Dilek Kolat tritt ab
In letzter Zeit ist es ruhig geworden um Dilek Kolat. Zuerst musste sie als Senatorin für Arbeit, Integration und Frauen aufgeben, dann verlor sie ihr Amt als Stellvertreterin des Regierenden Bürgermeisters und wurde schließlich mit dem Senatorenposten für Gesundheit, Pflege und Gleichstellung abgespeist. Nun wird sie „überraschend“ als SPD-Kreisvorsitzende von Tempelhof-Schöneberg abgelöst.
„SPDerneuern“ nennt sich das. Die heute 51-Jährige wurde 1995 in das Schöneberger Rathaus gewählt. Ab 2001 war sie Mitglied des Abgeordnetenhauses für den Wahlbezirk Tempelhof-Schöneberg, Wahlkreis 3, Friedenau. 2004 wurde sie Kreisvorsitzende der SPD Tempelhof-Schöneberg. Sie eröffnete in der Schmiljanstraße das „Wahlkreisbüro Dilek Kolat“ ein. Das nennt sich inzwischen menschenfreundlicher „Bürgerbüro Dilek Kolat“. Zu den Eigenheiten gehört, dass diese Einrichtung als einziges Berliner „SPD-Bürgerbüro“ die Namen der Mitarbeiter nicht nennt. Bekannt war bisher als „Büroleiterin“ Marijke Höppner (SPD), seit 2008 Mitglied der Bezirksverordnetenversammlung (BVV) von Tempelhof-Schöneberg. Friedenauer haben dort aber auch schon den Juso-Vorsitzenden Kevin Kühnert gesichtet, obwohl er nach eigenen Angaben im Berliner Abgeordnetenhaus für Melanie Kühnemann arbeitet und obendrein der SPD-Fraktion in der BVV Tempelhof-Schöneberg angehört.

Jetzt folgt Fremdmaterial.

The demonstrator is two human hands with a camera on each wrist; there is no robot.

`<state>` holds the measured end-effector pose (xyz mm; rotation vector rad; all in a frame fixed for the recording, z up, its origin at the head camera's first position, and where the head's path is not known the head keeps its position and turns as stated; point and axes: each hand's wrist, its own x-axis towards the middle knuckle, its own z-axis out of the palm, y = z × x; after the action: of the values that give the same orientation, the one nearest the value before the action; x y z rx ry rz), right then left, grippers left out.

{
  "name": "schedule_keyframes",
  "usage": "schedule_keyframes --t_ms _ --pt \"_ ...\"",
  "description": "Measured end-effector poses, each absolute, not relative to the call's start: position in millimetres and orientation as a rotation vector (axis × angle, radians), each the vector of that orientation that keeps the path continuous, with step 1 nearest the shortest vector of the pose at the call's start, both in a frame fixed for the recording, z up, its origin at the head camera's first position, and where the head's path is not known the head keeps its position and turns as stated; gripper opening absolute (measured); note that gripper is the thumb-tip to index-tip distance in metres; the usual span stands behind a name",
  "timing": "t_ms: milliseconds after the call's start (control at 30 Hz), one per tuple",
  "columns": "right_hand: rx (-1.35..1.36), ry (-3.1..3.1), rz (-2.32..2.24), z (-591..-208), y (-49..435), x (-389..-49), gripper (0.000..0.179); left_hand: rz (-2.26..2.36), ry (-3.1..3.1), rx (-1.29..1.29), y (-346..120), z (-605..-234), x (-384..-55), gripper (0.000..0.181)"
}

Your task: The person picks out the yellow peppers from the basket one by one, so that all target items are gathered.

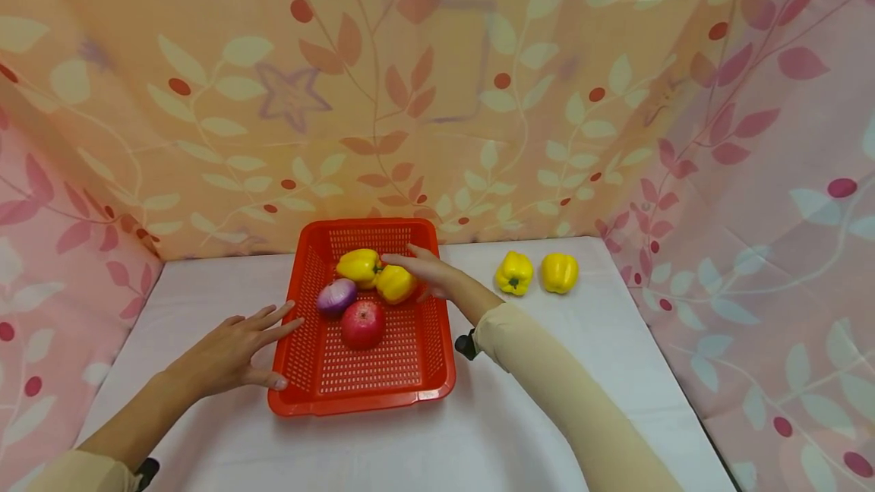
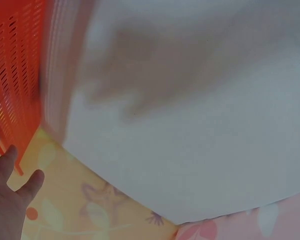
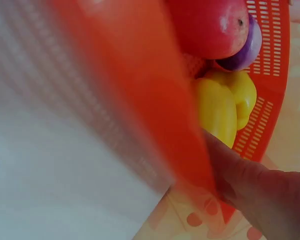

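Note:
A red plastic basket [image 1: 369, 401] holds two yellow bell peppers [image 1: 358, 268], a purple onion [image 1: 336, 297] and a round red fruit [image 1: 363, 325] that looks like a pomegranate. My right hand [image 1: 434, 273] reaches over the basket's right wall, fingers extended beside the nearer pepper [image 1: 395, 285]. In the right wrist view the thumb [image 3: 240, 175] lies close to a yellow pepper [image 3: 217, 110]; contact is unclear. At the basket's left rim my left hand [image 1: 235, 351] is spread, fingertips at the edge. The left wrist view shows part of that hand [image 2: 10, 185] beside the basket wall [image 2: 20, 75].
Two more yellow bell peppers, one [image 1: 514, 273] left of the other [image 1: 559, 272], sit on the white-covered table [image 1: 533, 386] right of the basket. Leaf-patterned cloth [image 1: 410, 97] closes off the back and both sides. The basket's far end stands near the back cloth.

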<state>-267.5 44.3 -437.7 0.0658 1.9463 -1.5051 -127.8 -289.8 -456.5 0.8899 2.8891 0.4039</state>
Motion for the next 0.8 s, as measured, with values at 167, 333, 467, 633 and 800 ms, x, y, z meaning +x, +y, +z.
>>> schedule_keyframes --t_ms 167,333,467,633,800 --pt "0.134 1.952 -1.521 -441 35 -267 0.097 0.403 2.886 0.879 -290 -456 -128 0.096" --pt "0.172 1.951 -1.53 -448 30 -268 0.094 0.408 2.88 0.869 -289 -456 -128 0.096" --pt "0.194 1.944 -1.543 -453 26 -270 0.093 0.41 2.876 0.866 -289 -456 -129 0.096" --pt "0.198 1.953 -1.542 -459 24 -271 0.086 0.405 2.88 0.871 -290 -456 -129 0.097" --pt "0.168 1.967 -1.527 -465 24 -271 0.068 0.41 2.878 0.882 -290 -457 -128 0.097"
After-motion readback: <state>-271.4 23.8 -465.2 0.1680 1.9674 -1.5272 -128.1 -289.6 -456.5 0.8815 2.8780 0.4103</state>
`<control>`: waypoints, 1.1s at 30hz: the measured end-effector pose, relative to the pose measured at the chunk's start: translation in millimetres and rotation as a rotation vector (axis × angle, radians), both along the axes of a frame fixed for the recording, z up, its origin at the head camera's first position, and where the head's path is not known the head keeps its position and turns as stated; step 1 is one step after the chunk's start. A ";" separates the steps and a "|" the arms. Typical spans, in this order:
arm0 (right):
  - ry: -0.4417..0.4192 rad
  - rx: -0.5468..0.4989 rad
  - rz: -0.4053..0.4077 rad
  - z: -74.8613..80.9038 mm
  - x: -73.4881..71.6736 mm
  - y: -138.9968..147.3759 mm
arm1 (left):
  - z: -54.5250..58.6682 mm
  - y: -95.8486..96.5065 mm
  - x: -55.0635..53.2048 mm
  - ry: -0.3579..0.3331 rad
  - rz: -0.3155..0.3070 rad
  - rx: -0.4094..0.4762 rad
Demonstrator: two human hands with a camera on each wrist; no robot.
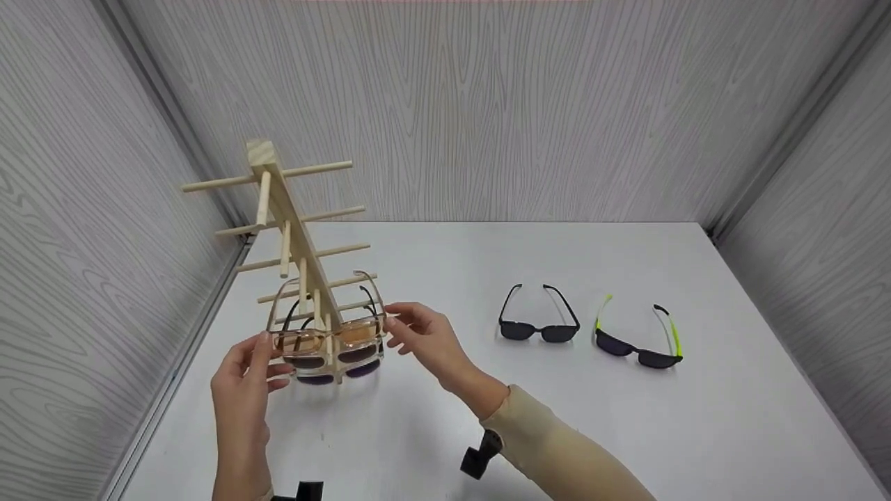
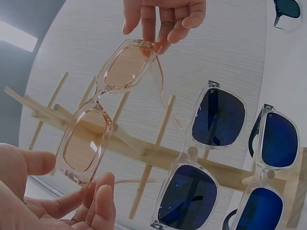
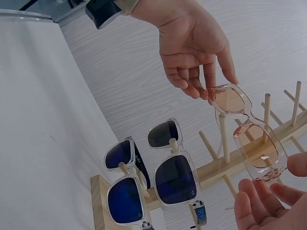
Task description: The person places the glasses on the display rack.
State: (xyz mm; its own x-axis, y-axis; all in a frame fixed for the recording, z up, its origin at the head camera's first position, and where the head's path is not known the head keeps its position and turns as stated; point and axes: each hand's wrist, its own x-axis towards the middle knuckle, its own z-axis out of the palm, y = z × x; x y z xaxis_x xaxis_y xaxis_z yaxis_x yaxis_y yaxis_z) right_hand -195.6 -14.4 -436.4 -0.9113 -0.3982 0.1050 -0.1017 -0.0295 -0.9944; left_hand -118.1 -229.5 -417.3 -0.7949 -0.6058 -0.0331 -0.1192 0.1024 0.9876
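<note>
A pair of clear-framed sunglasses with orange lenses (image 1: 358, 334) is held in front of a wooden peg stand (image 1: 296, 216), its temples pointing back on both sides of the upright. My left hand (image 1: 240, 379) pinches one outer corner of the frame between thumb and fingers. At the opposite corner, my right hand (image 1: 430, 342) grips the frame with its fingertips. Below them on the stand hang two clear-framed pairs with dark blue lenses, an upper pair (image 2: 218, 117) and a lower pair (image 2: 278, 139). Whether the orange pair's bridge touches a peg, I cannot tell.
Black sunglasses (image 1: 536, 332) lie unfolded on the white table (image 1: 445, 264), right of the stand. Farther right lies a black pair with yellow-green temples (image 1: 637, 350). Bare pegs (image 1: 317, 168) stick out of the stand's upper part. Wood-grain panels (image 1: 445, 111) enclose the table.
</note>
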 end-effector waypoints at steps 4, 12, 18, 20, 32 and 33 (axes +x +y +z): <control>0.009 -0.005 0.022 -0.7 1.1 -2.8 | -1.3 -3.9 -1.3 0.017 0.008 0.000; -0.002 -0.010 0.065 -3.8 1.4 -6.4 | -9.1 -9.2 -6.5 0.016 -0.005 -0.006; -0.009 -0.012 0.090 -7.6 0.6 -7.4 | -12.3 -10.7 -8.5 -0.006 -0.029 -0.013; -0.007 -0.012 0.097 -8.8 0.6 -7.3 | -12.8 -11.1 -8.6 -0.003 -0.027 -0.002; -0.025 0.004 0.100 -16.7 2.9 -4.4 | -21.4 -11.0 -6.1 0.032 -0.016 0.003; -0.030 0.003 0.099 -18.0 3.1 -3.7 | -22.6 -10.3 -5.7 0.035 -0.009 -0.003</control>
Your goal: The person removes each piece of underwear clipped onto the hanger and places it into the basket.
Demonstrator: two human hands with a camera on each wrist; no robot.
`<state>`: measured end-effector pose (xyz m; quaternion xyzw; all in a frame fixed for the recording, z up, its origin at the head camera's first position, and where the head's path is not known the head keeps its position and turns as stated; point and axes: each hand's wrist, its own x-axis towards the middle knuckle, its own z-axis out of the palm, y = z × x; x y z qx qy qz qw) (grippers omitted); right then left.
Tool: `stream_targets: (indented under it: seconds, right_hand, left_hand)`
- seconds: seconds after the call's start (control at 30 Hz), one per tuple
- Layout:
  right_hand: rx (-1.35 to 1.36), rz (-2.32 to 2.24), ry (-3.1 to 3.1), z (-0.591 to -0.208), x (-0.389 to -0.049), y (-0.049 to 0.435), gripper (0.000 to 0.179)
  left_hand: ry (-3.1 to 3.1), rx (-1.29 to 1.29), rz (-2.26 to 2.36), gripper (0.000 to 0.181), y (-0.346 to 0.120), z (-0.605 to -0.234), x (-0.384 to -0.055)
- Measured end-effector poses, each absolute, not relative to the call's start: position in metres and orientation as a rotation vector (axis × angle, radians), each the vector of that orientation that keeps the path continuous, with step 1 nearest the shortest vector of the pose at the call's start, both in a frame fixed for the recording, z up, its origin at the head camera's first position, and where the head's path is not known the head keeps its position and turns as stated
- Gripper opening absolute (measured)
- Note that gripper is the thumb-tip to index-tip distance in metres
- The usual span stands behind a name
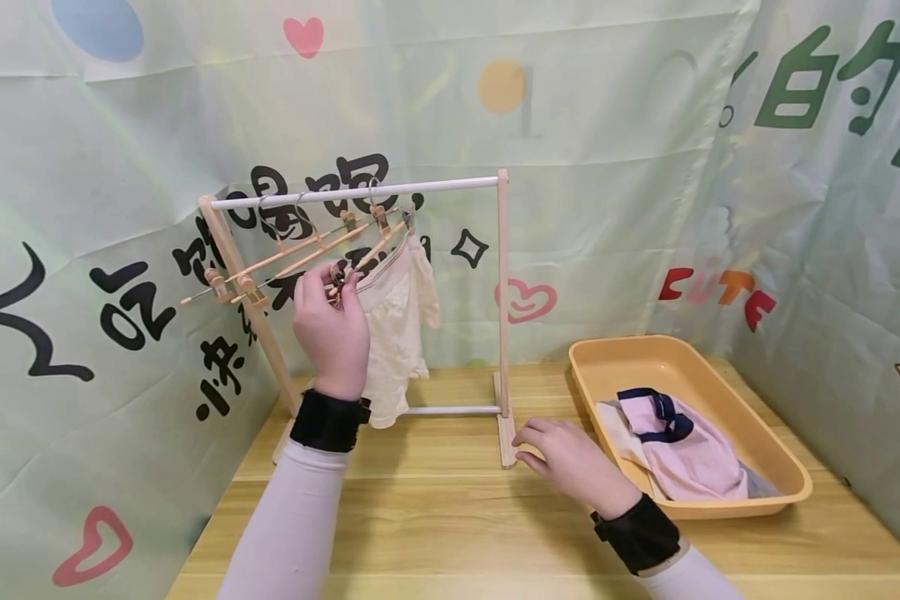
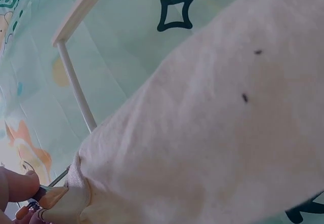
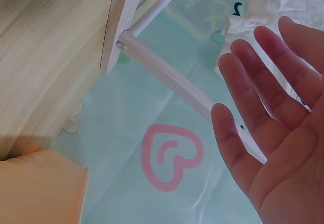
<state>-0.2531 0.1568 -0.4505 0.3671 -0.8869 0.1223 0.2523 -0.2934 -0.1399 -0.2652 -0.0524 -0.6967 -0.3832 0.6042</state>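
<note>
My left hand (image 1: 333, 333) is raised at the hanging rack (image 1: 503, 292) and pinches a clip (image 2: 53, 197) of a clothes hanger (image 1: 378, 247) between thumb and fingers. From this hanger hang cream shorts (image 1: 392, 333), their waistband right at the clip in the left wrist view. A second clip (image 1: 408, 218) sits at the far end of the waistband. My right hand (image 1: 573, 462) is held over the table by the rack's right foot, its fingers relaxed and apart and nothing in it, as the right wrist view shows.
Two bare hangers (image 1: 300, 258) with wooden clips hang at the left of the rack's white top bar (image 1: 442, 186). To the right, a yellow tray (image 1: 776, 446) holds folded clothes, a pink garment with navy trim (image 1: 693, 458) on top. A printed curtain (image 1: 607, 208) stands behind the table (image 1: 450, 533).
</note>
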Motion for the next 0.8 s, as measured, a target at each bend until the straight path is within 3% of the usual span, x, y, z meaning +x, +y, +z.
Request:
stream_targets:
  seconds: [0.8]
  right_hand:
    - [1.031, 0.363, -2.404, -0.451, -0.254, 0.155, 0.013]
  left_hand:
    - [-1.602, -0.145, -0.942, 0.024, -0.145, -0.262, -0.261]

Am 14. April 2018 wird der neue SPD-Kreisvorstand Tempelhof-Schöneberg gewählt. „Alles hat seine Zeit“ lässt Dilek Kolat vorab verkünden. Nach dem Abtritt gibt es zehn Tage später noch einmal den Auftritt „Kolat hört zu“ im noblen „Ristorante Mario“ am Südwestkorso.
Und wie das bei der SPD so üblich ist, liefert sie vorab noch einen Personalvorschlag, der laut Kolat bzw. laut Sprachregelung des Kreisverbandes „Erneuerung und Kontinuität verbindet“. Das soll der 32-jährige Lars Rauchfuß liefern. Er ist Referent in der Senatskanzlei, Chef der SPD-Abteilung Mariendorf und Mitglied der SPD-Fraktion in der BVV, wo er den Vorsitz im allesentscheidenden Hauptausschuss innehat und obendrein noch in den Ausschüssen für Eingaben, Beschwerden, Stadtentwicklung und Wirtschaft wirkt. Doch damit nicht genug. Sein Bruder Jan Rauchfuß, geboren 1986, besorgt den Rest. Er ist Vorsitzender der SPD-Fraktion in der BVV, Mitglied im Hauptausschuss sowie in den Ausschüssen für Schule, Rechnungsprüfung, Geschäftsordnung, Ältestenrat und Bildung, Bibliotheken und Kultur. Damit können die Brüder Einfluss auf mehr als die Hälfte der im Rathaus Schöneberg etablierten Ausschüsse nebst den zu behandelnden Anträgen nehmen.
Vor ihrem weiteren Aufstieg liegen nun erst einmal die Mühen der kommunalpolitischen Ebenen. Kevin Kühnert ist sich da gar nicht sicher, ob „unsere Partei in Zukunft überhaupt noch geile Jobs zu vergeben hat. Wer da nur auf Karriere aus ist, könnte sich ganz schnell in einer toten Partei wiederfinden, wo garantiert niemand mehr Karriere machen wird“. Und doch strebt er laut „Spiegel“ in der Partei nach höherem. Dafür musste er, wie sein Vorbild Klaus Wowereit, jetzt erst einmal klare Kante zeigen. Hatte er vor dem Mitgliederentscheid immer nur von seiner Schöneberger WG gesprochen, outete er sich im März 2018 in einem Interview in der Zeitschrift „Siegessäule“ als homosexuell. Das ist seine private Sache. Die Rauchfuß-Brüder und Kevin Kühnert sollten allerdings schleunigst zur Kenntnis nehmen, dass die Wähler unter „SPDerneuern“ etwas anderes verstehen. Der SPD-Filz in Tempelhof-Schöneberg wuchert weiter.